**Provided records**
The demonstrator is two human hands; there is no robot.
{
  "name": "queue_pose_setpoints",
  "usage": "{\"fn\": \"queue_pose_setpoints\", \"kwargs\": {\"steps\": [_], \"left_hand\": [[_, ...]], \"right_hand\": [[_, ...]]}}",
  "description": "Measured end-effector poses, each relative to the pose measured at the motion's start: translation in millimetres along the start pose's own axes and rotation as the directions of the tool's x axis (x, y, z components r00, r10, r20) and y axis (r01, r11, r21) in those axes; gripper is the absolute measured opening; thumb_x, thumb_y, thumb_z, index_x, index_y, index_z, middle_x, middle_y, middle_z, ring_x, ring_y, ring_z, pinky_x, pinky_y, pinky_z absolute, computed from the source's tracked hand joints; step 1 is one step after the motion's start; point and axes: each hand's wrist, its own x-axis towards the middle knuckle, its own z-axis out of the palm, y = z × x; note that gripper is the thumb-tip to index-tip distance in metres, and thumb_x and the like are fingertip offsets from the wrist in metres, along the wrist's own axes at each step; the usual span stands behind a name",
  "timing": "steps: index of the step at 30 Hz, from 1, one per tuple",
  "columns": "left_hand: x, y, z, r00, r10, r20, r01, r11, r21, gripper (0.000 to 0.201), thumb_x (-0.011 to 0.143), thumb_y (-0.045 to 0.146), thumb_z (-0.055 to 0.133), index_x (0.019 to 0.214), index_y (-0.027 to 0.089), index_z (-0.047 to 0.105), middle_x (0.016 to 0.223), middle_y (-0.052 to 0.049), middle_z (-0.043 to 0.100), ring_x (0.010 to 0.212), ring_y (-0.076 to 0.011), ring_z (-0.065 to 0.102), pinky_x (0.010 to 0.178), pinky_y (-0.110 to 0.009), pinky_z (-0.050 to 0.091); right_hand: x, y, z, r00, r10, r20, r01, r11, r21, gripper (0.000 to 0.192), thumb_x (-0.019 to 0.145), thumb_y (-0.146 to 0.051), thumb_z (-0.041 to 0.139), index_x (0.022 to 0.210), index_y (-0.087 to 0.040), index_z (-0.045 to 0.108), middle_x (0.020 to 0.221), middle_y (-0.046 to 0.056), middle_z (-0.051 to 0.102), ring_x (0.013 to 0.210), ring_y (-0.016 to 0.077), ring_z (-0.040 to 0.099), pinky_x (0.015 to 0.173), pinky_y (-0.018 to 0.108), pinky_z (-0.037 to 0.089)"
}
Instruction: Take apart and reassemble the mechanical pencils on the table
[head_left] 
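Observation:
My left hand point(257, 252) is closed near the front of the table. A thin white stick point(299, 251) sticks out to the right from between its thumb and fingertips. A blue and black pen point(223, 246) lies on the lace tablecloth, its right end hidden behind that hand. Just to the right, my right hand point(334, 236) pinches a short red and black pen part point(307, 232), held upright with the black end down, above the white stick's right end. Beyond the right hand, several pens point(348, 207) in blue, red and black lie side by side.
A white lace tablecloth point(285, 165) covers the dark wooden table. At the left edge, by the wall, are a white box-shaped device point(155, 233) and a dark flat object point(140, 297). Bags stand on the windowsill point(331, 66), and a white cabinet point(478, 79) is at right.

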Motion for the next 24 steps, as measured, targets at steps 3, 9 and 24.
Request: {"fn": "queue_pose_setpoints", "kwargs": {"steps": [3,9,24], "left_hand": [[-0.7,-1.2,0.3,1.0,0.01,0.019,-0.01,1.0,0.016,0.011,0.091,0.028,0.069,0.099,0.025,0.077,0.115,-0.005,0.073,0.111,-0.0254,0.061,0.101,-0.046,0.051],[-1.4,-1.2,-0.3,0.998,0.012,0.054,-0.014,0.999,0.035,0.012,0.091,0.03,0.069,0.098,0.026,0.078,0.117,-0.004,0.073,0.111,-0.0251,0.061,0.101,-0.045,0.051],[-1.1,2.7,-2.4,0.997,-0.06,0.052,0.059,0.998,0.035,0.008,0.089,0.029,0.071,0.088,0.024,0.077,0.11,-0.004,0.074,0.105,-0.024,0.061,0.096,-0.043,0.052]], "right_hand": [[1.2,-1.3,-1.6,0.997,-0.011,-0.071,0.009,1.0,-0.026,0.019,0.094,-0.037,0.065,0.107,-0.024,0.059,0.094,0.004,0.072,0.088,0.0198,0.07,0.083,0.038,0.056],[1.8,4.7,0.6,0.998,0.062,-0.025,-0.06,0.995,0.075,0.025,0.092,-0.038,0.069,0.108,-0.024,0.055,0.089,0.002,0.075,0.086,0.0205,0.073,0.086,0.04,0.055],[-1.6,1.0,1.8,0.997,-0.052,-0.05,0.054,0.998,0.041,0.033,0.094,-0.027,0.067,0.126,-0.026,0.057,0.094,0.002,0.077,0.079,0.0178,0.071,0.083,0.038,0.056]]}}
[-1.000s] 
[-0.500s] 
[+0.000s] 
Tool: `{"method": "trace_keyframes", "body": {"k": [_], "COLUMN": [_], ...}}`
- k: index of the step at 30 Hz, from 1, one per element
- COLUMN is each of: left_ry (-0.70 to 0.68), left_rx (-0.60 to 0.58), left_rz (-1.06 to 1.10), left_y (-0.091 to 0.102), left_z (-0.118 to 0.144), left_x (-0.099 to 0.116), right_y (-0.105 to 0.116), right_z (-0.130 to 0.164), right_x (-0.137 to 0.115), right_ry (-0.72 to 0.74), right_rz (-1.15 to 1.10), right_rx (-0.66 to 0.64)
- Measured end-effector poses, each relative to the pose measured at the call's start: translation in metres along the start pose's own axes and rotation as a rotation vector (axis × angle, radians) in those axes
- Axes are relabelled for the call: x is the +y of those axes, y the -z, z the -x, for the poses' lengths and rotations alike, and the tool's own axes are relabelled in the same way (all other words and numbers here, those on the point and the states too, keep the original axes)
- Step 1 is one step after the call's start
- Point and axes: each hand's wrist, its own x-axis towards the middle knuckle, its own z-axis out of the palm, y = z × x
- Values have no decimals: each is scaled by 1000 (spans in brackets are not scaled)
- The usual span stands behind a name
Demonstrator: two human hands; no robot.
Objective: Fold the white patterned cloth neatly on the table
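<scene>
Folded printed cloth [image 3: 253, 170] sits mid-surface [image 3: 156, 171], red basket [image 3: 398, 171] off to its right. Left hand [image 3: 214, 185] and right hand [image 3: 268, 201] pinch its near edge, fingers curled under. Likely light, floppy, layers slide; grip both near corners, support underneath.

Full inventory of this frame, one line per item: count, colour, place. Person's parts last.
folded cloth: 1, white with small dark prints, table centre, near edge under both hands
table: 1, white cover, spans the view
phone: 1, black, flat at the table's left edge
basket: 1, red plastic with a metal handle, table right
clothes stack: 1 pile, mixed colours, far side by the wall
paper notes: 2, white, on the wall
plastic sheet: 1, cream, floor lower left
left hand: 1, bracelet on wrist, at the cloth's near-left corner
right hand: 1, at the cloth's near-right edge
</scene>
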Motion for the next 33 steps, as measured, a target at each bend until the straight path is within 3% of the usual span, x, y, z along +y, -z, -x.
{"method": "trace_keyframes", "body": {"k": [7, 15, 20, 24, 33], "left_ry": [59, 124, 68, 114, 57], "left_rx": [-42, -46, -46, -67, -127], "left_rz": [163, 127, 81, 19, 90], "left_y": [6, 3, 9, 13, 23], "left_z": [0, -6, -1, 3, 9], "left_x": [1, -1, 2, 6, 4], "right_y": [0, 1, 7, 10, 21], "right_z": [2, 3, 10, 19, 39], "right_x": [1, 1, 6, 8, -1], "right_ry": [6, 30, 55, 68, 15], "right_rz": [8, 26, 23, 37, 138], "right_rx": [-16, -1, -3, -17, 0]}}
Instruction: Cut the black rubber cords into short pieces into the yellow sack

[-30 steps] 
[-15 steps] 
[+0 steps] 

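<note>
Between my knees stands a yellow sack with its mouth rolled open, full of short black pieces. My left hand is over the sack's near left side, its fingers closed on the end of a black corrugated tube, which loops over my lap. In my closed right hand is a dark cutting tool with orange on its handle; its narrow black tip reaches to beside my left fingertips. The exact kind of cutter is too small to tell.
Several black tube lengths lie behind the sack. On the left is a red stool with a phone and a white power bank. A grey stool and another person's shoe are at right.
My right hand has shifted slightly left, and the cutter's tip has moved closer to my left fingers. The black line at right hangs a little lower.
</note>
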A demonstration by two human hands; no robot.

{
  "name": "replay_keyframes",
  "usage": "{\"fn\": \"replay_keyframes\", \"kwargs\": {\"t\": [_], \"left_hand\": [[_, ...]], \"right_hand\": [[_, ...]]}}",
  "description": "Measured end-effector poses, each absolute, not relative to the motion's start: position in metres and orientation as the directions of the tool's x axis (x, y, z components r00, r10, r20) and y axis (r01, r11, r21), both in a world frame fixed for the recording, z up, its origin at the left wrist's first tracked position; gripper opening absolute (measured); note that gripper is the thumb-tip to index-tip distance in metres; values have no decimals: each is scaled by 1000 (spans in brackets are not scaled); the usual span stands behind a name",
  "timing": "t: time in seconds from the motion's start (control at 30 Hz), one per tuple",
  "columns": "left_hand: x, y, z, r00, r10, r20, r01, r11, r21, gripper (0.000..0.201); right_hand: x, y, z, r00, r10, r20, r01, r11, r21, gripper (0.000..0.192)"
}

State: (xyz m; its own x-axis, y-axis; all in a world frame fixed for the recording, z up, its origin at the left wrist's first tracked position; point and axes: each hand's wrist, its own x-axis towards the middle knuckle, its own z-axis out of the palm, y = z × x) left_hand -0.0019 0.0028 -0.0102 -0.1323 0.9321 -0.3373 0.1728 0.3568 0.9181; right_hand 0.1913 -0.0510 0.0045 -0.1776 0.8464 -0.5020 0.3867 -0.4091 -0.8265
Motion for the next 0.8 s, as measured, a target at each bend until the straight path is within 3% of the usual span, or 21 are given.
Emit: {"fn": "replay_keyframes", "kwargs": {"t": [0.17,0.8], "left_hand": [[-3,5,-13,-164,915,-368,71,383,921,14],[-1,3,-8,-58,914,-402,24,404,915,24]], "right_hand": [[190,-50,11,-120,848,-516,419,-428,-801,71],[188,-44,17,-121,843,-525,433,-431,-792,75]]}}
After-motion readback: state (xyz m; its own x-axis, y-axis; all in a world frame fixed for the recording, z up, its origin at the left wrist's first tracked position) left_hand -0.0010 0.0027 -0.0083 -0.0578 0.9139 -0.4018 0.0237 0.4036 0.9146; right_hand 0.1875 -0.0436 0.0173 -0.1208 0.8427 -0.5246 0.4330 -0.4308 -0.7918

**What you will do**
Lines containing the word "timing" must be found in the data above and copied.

**Exercise output**
  "timing": "steps: index of the step at 30 Hz, from 1, one per tuple",
  "timing": "t: time in seconds from the motion's start (control at 30 Hz), one per tuple",

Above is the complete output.